Vasopressin-induced differential stimulation of AQP4 splice variants regulates the in-membrane assembly of orthogonal arrays

Alfred N. Van Hoek, Richard Bouley, YingXian Lu, Claudia Silberstein, Dennis Brown, Martin B. Wax, Rajkumar V. Patil

Research output: Contribution to journalArticle

20 Citations (Scopus)

Abstract

Aquaporin-4 (AQP4) is a basolateral water channel in collecting duct principal cells and assembles into orthogonal array particles (OAPs), the size of which appears to depend on relative expression levels of AQP4 splice variants. Because the higher-order organization of AQP4 was perturbed by vasopressin in Brattleboro rats and phosphorylation sites have been identified on AQP4, we investigated whether vasopressin and forskolin (Fk) affect AQP4 assembly and/or expression in LLC-PK1 cells stably transfected with the AQP4 splice variant M23, which is responsible for formation of OAPs, and/or the splice variant M1, which does not form OAPs. Our data show that [lys 8]-vasopressin (LVP) and Fk treatment led to differential increases in expression levels of M23-AQP4 and M1-AQP4 that varied as a function of incubation time. At early time points (day 1) expression of M1 was significantly stimulated (4.5-fold), over that of M23 (1.6-fold), but after 3 days the expression of M23 became predominant (4.1-fold) over that of M1 (1.9-fold). This pattern of stimulation was dependent on an intact AQP4 residue serine 111 and required protein synthesis. In cells expressing both M1 and M23 (M1/M23 ∼ 1), with small sized OAPs at the membrane, the LVP/Fk-induced stimulation of M23 was modified and mimicked that of M1 when expressed alone, suggesting a dominant role for M1. In Brattleboro kidney inner medulla, an 8-day chronic exposure to the vasopressin agonist (dDAVP) led to reduction in M1 and a significant increase in M23 immunoblot staining (M1/M23 = 2/3→1/4). These results indicate that AQP4 organization and expression are regulated by vasopressin in vivo and in vitro and demonstrate that the dominant role for M1 is restricted to a one-to-one interaction between AQP4 splice variants that regulates the membrane expression of OAPs.

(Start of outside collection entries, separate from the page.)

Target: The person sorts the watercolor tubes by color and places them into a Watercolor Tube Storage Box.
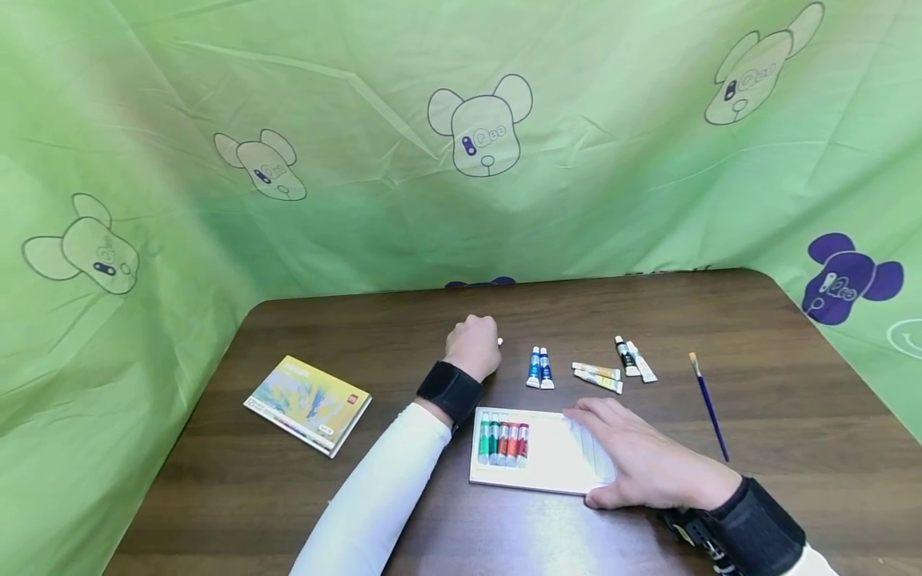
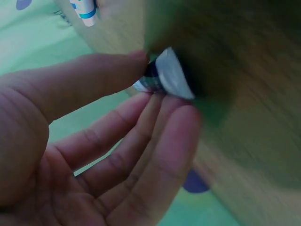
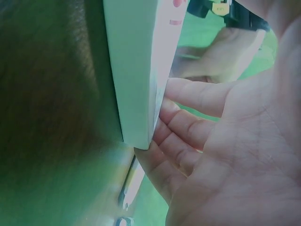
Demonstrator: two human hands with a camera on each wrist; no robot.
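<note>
My left hand is at the middle of the table, above the tray's left end. Thumb and fingertips pinch a small paint tube with a dark label and a flat white crimped end. In the head view that hand hides most of the tube. My right hand holds the right end of a white paint tray, thumb at the near edge and fingers reaching over to the far side. Several green and red paint tubes lie side by side in the tray's left part.
Behind the tray lie two blue tubes, two yellowish tubes, and a black tube beside a white tube. A paintbrush lies at the right. A yellow illustrated box sits at the left.
</note>
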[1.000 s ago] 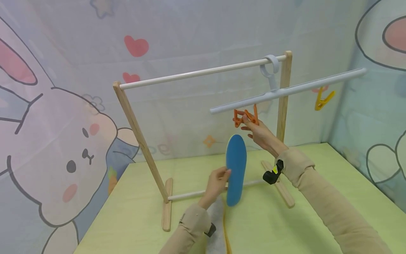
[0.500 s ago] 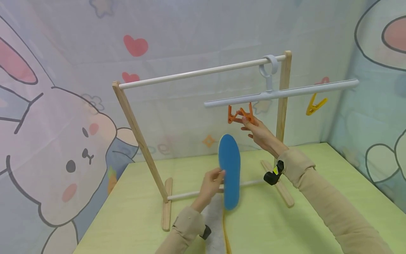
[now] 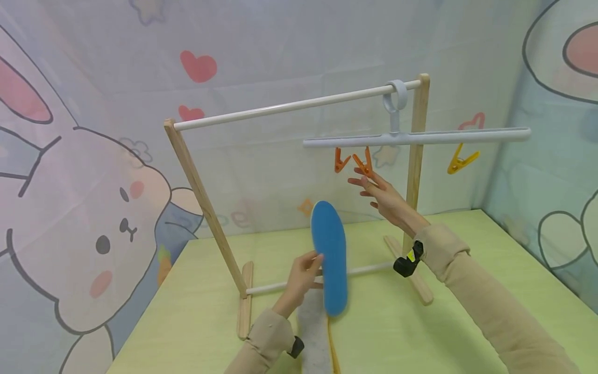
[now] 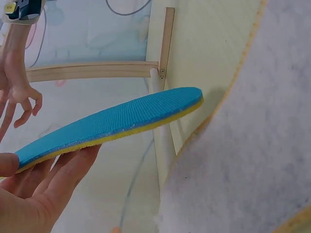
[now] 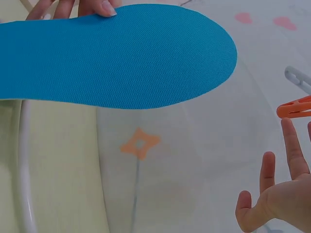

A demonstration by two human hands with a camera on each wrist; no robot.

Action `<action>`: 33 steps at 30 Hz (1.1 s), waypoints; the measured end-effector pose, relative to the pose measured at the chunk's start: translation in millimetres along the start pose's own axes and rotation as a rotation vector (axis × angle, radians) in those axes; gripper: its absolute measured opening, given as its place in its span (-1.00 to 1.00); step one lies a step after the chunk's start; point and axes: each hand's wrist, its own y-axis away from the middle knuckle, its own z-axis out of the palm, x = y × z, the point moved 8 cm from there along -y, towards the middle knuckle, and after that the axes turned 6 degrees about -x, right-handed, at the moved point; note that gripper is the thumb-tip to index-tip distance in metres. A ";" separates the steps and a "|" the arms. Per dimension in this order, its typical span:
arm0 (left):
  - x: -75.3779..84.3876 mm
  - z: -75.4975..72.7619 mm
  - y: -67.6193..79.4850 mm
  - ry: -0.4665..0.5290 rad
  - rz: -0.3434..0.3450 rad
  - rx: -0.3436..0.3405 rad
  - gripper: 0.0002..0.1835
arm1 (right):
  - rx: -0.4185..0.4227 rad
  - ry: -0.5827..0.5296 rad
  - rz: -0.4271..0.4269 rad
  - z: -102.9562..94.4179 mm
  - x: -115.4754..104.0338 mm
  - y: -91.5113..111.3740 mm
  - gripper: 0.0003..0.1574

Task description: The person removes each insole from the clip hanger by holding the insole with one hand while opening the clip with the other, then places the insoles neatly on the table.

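A blue insole (image 3: 330, 254) with a yellow underside stands upright in the head view. My left hand (image 3: 301, 278) pinches its left edge, thumb on the blue face and fingers behind, as the left wrist view shows. My right hand (image 3: 385, 197) is raised with its fingers spread and holds nothing. One fingertip is right at the lower end of an orange clothespin (image 3: 365, 163). A second orange clothespin (image 3: 341, 160) hangs to the left of it. Both are on the white hanger (image 3: 345, 141), which hangs level, and a yellow clothespin (image 3: 461, 161) is near its right end.
The hanger hooks over the white top rail (image 3: 289, 107) of a wooden-sided rack (image 3: 205, 208). A lower rail (image 3: 268, 288) crosses behind the insole. Below my left hand lies a grey cloth-like piece (image 3: 314, 332) with a yellow edge on the green tabletop (image 3: 201, 301).
My right hand has let go of the orange clothespin and spread its fingers. The hanger has swung from tilted to level. My left hand has moved the insole left and slightly down.
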 end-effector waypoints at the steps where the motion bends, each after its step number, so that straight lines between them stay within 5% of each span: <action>1: 0.1 -0.4 0.5 0.003 -0.001 -0.002 -0.57 | -0.004 0.000 -0.001 -0.3 0.6 0.7 -0.31; 33: -17.7 -14.8 13.7 0.079 -0.091 -0.015 -0.38 | -0.104 -0.023 0.021 4.6 26.3 26.0 -0.38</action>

Original languageEnglish (US)
JournalAmerican Journal of Physiology - Renal Physiology
Volume296
Issue number6
DOIs
StatePublished - Jun 2009

Fingerprint

Aquaporin 4
Vasopressins
Membranes
Colforsin
Lypressin
Aquaporin 2
Brattleboro Rats
Kidney Medulla
LLC-PK1 Cells
Particle Size
Serine

Keywords

  • Hydrophobic plasma membrane protein
  • Osmotic water transport

ASJC Scopus subject areas

  • Physiology
  • Urology

Cite this

Vasopressin-induced differential stimulation of AQP4 splice variants regulates the in-membrane assembly of orthogonal arrays. / Van Hoek, Alfred N.; Bouley, Richard; Lu, YingXian; Silberstein, Claudia; Brown, Dennis; Wax, Martin B.; Patil, Rajkumar V.

In: American Journal of Physiology - Renal Physiology, Vol. 296, No. 6, 06.2009.

Research output: Contribution to journalArticle

Van Hoek, Alfred N. ; Bouley, Richard ; Lu, YingXian ; Silberstein, Claudia ; Brown, Dennis ; Wax, Martin B. ; Patil, Rajkumar V. / Vasopressin-induced differential stimulation of AQP4 splice variants regulates the in-membrane assembly of orthogonal arrays. In: American Journal of Physiology - Renal Physiology. 2009 ; Vol. 296, No. 6.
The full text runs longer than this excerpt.